Today’s guest post literally moved me to tears.  I was sitting, waiting for the train after the last Chicago Feminist Tweetup when I first read it, and it was so powerful and honest, I just had to share it with you here.  It’s about relationships and feminism, but in a different way – which I really like because relationships don’t just have to mean boyfriends and girlfriends and husbands and wives and partners.  Relationships with all people, especially family members, help shape our definitions of feminism from a very young age, and help shape our relationships with other people as we grow older.  I’m sure almost all of you can relate to Laura’s words here, so, without further ado, here it is.

My father was found dead the morning of June 3, 2010. It’s a complicated loss I will try to spend a lifetime attempting to define and understand. After all, we didn’t have a lot of Hallmark moments filled with perfectly expressed love or even understanding. Most of our interactions were a tense game of seesaw; one of us angry and the other one silently judging. He was the volcano I tiptoed around as a child. I remember his loud snore, his drunken stumble, and his violence that would often erupt.

After my parents’ divorce I spent my teenage years shuffling between the poverty of a single-mother household and the opulence of a well-off and uncommitted Father. As a young woman trying to make sense of this culture’s expectations, I didn’t know how to talk to a father whose ideas of gender were rigidly binary. I remember our ‘father daughter’ talk, when I was sixteen, started with a racist tirade against Jesse Jackson – only a tad more topical in 1995 – and ended with, “I would rather die than have a woman president.”

Following my teen years we saw each other less and less. My father knew I was liberal and ‘politically active’ but never sought to discuss specifics, only to make sweeping, nonsensical statements that he knew would make me mad. More like the older sibling goading on the younger child every conversation followed the same premise: “Laura is a reactionary, look at how quickly she gets upset.” Our interactions quickly became stories my friends loved hearing because the only way I could process my father saying lewd things about my body while claiming to compliment my tattoo was to turn it all into a big joke.

Growing up in poverty, surviving parental bullying and domestic violence certainly shaped my slowly raising consciousness. Also, I can’t help but see how my love of ‘taking a stand’ was made easier by such an outlandish parent. Nowadays it takes a lot for someone to get a reaction out of me. After all, I’ve heard it all before.

A couple of months before my father died we got into yet another fight about my perceived ‘oversensitivity’ to his racist humor and I stood my ground telling him he had to respect my lived experience. What was different than all of those times before was that he did.

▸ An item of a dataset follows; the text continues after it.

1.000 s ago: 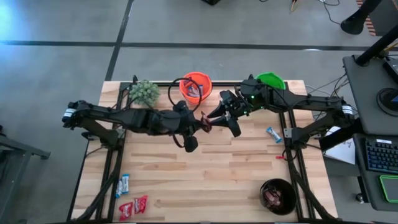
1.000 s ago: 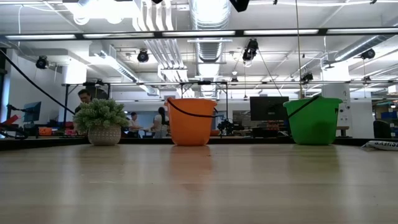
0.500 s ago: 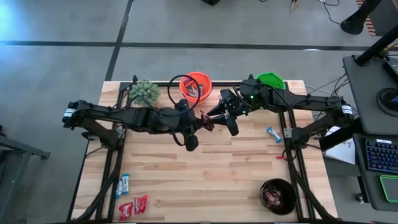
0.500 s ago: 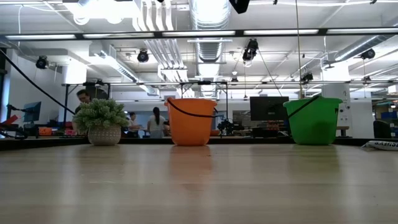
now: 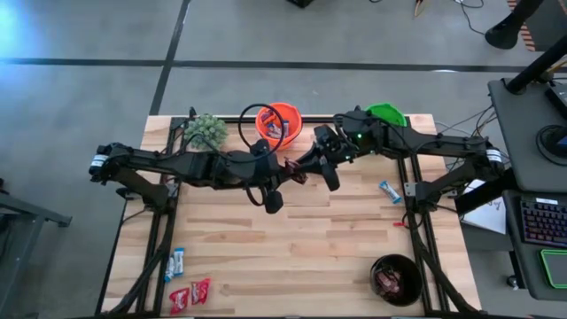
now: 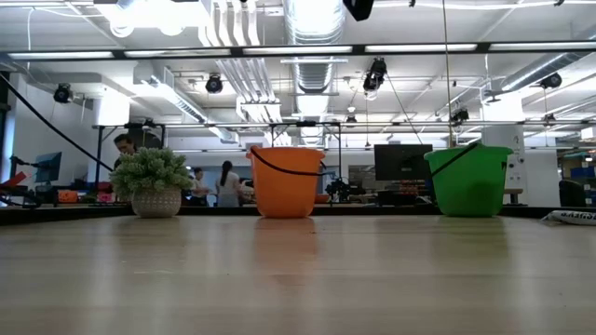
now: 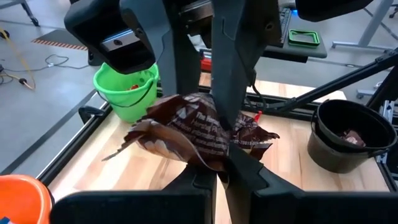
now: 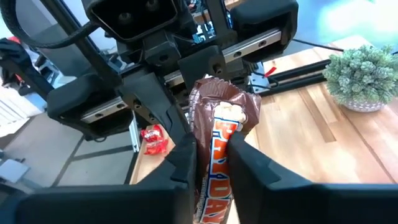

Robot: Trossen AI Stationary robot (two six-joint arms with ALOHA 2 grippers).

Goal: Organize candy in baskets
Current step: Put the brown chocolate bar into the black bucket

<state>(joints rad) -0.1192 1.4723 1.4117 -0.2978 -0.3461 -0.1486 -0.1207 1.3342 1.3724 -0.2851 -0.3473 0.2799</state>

Not only did he admit defeat in the rehashed battle, he continued by saying that he was proud of all that I had accomplished in my life.

I don’t hold any delusions that if he lived longer he could have been the father I so desperately wanted any more than I could become the daughter that would have been his perfect match. Our relationship was never easy, but I still miss him as much as any child can miss a parent. I can say with confidence and certainty that my father’s influence and contrarian personality has made me the feminist, loud-mouthed-activist that I am today.

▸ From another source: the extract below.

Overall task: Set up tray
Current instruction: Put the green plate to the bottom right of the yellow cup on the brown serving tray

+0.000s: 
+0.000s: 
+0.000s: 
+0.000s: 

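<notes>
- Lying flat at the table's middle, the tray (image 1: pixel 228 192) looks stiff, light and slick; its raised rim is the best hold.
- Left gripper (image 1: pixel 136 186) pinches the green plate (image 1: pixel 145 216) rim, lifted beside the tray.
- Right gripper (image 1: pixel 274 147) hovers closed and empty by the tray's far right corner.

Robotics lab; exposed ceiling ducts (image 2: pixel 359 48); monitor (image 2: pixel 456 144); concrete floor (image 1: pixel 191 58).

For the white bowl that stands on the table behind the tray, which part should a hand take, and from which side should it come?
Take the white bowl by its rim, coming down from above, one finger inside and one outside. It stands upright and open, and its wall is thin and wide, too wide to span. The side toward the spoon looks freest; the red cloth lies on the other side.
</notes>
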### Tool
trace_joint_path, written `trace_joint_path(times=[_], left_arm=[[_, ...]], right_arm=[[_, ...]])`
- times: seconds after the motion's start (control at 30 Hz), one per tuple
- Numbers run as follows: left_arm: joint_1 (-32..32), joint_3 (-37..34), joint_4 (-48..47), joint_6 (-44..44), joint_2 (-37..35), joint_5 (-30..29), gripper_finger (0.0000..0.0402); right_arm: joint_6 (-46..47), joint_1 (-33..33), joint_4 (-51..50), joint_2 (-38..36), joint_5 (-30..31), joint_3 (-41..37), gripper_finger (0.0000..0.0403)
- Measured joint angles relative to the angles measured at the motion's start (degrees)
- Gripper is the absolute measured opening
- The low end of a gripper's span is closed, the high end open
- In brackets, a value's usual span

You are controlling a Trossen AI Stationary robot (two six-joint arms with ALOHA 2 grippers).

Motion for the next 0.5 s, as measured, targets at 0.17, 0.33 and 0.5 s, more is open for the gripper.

Laura Craig Mason is the feminist podcaster for Fully Engaged Feminism, and who is lucky enough to blog occasionally at RHReality Check. “Offline” Laura participates in DC feminist activism & conference organizing. Not too proud to still live in the suburbs of the capitol Laura strives every day to make the world a little better by talking about feminism with anyone who will listen.

This was a guest post in a series on feminism and relationships, but is also about the author’s relationship with feminism! If you’d like to submit a guest post for this series, see the guidelines here and submit your post to samsanator(at)gmail(dot)com.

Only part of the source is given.